One year ago, Allan Klain, Turtle Lake, North Dakota, had this to say: “We are in the dark red on the drought monitor here. My hay ground is burnt up and my spring wheat is thin stands and headed out and barely a foot tall.”
This summer, he has better news to share. “Our spring wheat looks good and we are expecting good yields. The early seeded fields lost some yield potential due to a very dry May. We had some emergence issues due to dryness at planting. It has evened out, but harvest could be drawn out. There has been a fair amount of spraying for fusarium (scab).” Turtle Lake is in McLean County and is in the south-central part of the state, north of Bismarck.
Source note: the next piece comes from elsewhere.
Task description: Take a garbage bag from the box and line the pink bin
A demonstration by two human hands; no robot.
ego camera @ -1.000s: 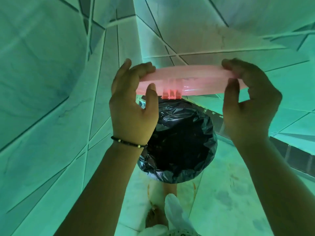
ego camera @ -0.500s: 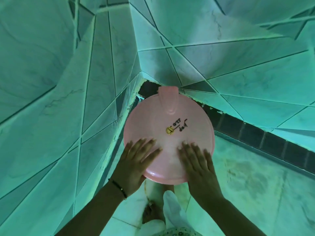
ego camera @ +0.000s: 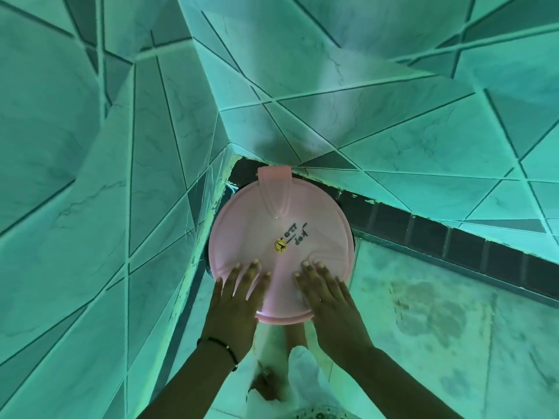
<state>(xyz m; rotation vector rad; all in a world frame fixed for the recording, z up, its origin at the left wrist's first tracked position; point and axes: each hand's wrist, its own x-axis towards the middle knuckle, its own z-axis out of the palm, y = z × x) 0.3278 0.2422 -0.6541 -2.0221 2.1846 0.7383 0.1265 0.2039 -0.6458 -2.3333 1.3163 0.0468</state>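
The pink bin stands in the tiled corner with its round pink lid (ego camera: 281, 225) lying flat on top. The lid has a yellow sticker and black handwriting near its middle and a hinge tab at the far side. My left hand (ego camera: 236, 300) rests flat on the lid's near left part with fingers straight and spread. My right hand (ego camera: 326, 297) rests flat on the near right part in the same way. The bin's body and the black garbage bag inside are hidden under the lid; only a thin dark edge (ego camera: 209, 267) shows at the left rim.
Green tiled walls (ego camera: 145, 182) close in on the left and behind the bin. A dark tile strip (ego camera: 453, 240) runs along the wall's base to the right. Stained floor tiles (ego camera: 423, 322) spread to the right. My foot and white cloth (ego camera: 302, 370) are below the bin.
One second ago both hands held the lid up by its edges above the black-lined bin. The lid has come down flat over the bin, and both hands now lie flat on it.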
Tim Luken, manager of Oahe Grain in Onida, South Dakota, said, “Spring wheat plants are short this year, and I am very surprised at this. We had moisture to start things off in good shape. The wrath of Mother Nature, I guess! Spring wheat is turning fast, and I am expecting we see some spring wheat cut by the end of the week.” Last year, Onida was in the throes of a never-ending drought, and while two hailstorms moved through his area this summer, he was uncertain as to exactly how many spring wheat acres were lost along with winter wheat and corn. Onida is located in Sully County in north-central South Dakota.
“Things are looking pretty good around here considering how late the crop went in,” said Ryan Wagner, Wagner Farms, located near Roslyn, South Dakota. “I’m worried we pushed it a little too hard in June with all the heat, but rainfall has been more than adequate. Starting to hear a few reports of scab showing up, but not sure if that is just localized or widespread. It’s been quite a while since we have had a bad scab year, so maybe we are just overreacting.” Roslyn is located in Day County in northeastern South Dakota.
“Overall, I’m starting to question whether or not this crop is as great as the USDA conditions indicate it is,” said Wagner. “Acres are huge obviously, but between the scab issue and the warm June, I’m just not convinced it’s going to be a bumper crop. Early winter wheat taken off around here this week was disappointing, but everyone says the spring wheat looks better.”
Wagner said that, on his farm, it’s going to be a tough year for spring wheat because they got “slammed” with some pretty significant hail on July 9 on about half of his acres. “The crop insurance adjuster is coming to assess the damage, but we probably won’t learn too much because the type of insurance we have requires all claims get deferred until after harvest.”
It will be interesting to see what the scouts find this year, especially given the uncertainty in some areas mentioned above.
“Every car gives a detailed report each evening on their findings compared to previous year’s results in each spot inspected,” said Green. The 2017 spring wheat tour ended with an average yield of 38.1 bpa versus the USDA 2017 September Small Grains Report final U.S spring wheat yield at 41.0 bpa.
When I was on the hard red winter wheat tour this past spring, Green told us that the tour is the industry’s “first look” at the crop. “We know between now and harvest that yields can change, but the tour is a good starting point. It gives us the first snapshot of the 2018 crop.” Scouts will be posting comments and pictures of scouted fields on Twitter using the hashtag #wheattour18.
And, as the saying goes, a picture is worth a thousand words.